* Exercise prompt *
How many of the lines below contain "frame"? Answer with that number alone.

* Source data *

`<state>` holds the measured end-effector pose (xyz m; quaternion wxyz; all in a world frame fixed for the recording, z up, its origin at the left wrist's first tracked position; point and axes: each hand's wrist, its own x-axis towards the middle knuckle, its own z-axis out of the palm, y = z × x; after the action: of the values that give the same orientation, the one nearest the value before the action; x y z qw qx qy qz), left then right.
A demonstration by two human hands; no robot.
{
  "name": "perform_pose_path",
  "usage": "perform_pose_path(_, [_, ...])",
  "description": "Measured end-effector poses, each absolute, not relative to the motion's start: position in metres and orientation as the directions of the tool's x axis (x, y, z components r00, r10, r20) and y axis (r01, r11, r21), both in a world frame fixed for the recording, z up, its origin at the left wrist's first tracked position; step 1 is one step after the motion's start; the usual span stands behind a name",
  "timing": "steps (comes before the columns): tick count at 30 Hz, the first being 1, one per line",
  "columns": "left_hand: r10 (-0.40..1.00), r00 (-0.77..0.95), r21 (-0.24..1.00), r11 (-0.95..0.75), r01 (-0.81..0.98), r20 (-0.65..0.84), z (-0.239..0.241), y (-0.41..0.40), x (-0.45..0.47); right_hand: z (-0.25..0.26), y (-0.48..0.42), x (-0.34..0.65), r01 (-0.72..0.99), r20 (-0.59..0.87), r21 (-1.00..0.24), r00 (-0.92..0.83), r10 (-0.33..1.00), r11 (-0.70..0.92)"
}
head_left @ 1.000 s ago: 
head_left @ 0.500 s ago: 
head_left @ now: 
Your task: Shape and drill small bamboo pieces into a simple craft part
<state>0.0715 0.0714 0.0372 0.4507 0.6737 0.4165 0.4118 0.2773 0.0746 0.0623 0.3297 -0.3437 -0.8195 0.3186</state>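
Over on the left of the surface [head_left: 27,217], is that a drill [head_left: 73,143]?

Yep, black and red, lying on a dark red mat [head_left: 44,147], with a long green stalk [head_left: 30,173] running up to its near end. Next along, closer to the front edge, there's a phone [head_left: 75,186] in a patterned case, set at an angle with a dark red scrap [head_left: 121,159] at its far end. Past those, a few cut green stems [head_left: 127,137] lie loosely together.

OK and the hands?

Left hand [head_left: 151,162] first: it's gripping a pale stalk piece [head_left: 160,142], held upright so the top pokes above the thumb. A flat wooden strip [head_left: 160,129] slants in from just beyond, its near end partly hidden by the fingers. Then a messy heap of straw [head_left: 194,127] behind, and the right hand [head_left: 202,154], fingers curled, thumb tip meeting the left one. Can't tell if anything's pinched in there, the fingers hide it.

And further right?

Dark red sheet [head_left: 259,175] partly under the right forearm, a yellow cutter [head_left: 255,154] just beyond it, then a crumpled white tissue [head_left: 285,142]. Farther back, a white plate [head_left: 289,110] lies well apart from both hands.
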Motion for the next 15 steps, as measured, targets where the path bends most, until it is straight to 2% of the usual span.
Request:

* Solution to this problem *
2